Sometimes, when he closed his eyes and blocked out the world around him, he could almost remember everything he was forgetting. Like the exact shade of brown (chestnut? Russet?) that Bjarte's hair had been. Or the number of freckles (thirteen? Four?) on his left shoulder. Sometimes he could even remember the sound of his laughter (a bell in the wind, right? Or was it a deep drum?) at a good joke.

(Sometimes he wondered if he made Bjarte up in his broken mind. How could someone so perfect be real? Let alone ever belonged to him?)

Bifur tried not to let the lost memories get to him. There was little he could do about his injury, and even less over the state of his mind. It was a miracle that he even survived such a wound! He was lucky to still be alive and relatively healthy. He counted his blessings every day and tried his best to get on with life even with the holes in his memories.

(But was it really a blessing? Or a curse?)

It was gratitude for life that drove him to join Thorin in his mad (ha!) quest to reclaim Erebor. Bifur had survived a near-death injury for a reason. He had been looking for that reason and had found it in his king's plan. He didn't mind signing away his life to help Thorin reclaim their lost kingdom. He didn't mind all the danger they faced, or the knowledge that it could end with his death. That was all fine. Bifur was living on borrowed time already.

(Part of him looked forward to death. It would be nice to rest for once.)

His easy acceptance of death was why he understood Bilbo. The Hobbit was the same as him; willing to die for a greater cause than himself. He didn't know what had happened to the Hobbit to inspire such logic, but he could relate to the burglar's feelings. There were just some goals (folk) worth dying for.

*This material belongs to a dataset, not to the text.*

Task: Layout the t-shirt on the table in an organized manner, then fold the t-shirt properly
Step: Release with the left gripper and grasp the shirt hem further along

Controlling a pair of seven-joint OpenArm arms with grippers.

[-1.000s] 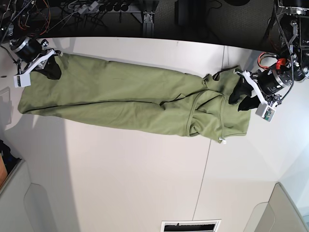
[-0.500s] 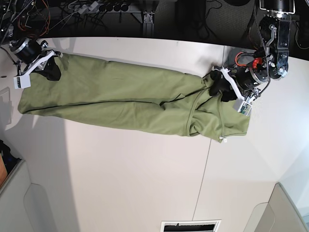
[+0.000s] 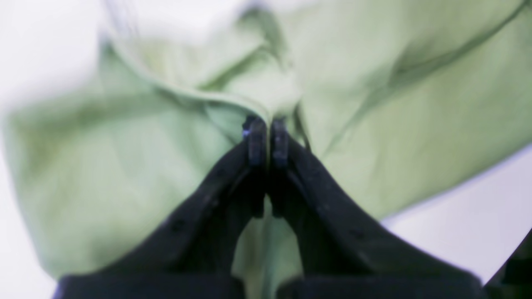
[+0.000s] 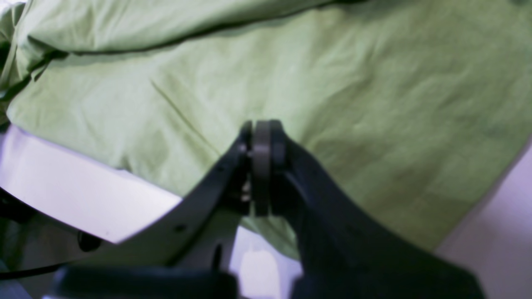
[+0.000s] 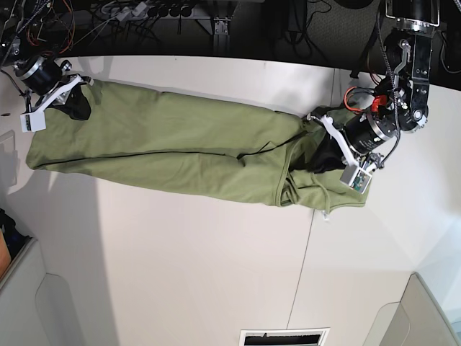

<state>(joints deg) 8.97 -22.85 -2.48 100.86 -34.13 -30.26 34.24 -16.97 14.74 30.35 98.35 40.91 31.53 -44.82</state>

(Bjarte had died for him in the end. Bifur still wished it had been him instead.)

~*~

Dale was a city of ghosts.

That had been Bilbo's first impression of the ruins the first time around, and he found that it was much the same the second time. Dale was a skeleton of its former glory; a once beautiful and vibrant city that had been gutted and ripped apart by Smaug. Now all that remained of that beauty were hollow buildings, scorched fields, and the unheard cries of those who had never left.